PROMPT —
Starting at the first line of the listing below, retype each line up to and including the one that contains "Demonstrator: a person". Leave pictures out.

SUPPLIED MATERIAL —
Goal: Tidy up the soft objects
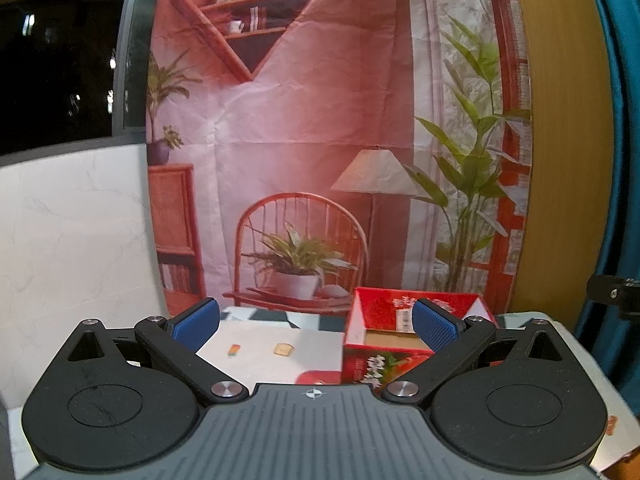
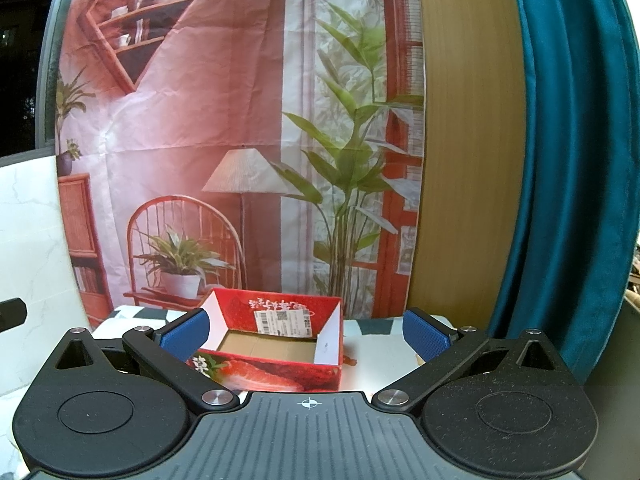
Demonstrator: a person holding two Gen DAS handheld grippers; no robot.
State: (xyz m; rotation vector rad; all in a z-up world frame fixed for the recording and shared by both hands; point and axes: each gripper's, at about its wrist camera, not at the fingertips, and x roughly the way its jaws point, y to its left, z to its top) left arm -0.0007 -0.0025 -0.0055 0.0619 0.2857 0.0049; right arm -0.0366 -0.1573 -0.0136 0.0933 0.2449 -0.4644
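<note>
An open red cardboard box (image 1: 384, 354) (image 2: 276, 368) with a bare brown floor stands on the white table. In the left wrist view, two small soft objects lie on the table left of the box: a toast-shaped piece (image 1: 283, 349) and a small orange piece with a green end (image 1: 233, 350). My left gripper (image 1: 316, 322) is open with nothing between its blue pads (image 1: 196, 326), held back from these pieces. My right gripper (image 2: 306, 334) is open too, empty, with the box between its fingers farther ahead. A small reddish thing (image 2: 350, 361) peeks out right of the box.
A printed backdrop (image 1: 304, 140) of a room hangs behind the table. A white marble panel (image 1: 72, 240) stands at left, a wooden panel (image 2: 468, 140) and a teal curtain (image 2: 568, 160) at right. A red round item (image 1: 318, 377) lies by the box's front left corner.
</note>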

ANSWER FOR THIS EXERCISE —
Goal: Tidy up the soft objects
Demonstrator: a person holding two Gen DAS handheld grippers; no robot.

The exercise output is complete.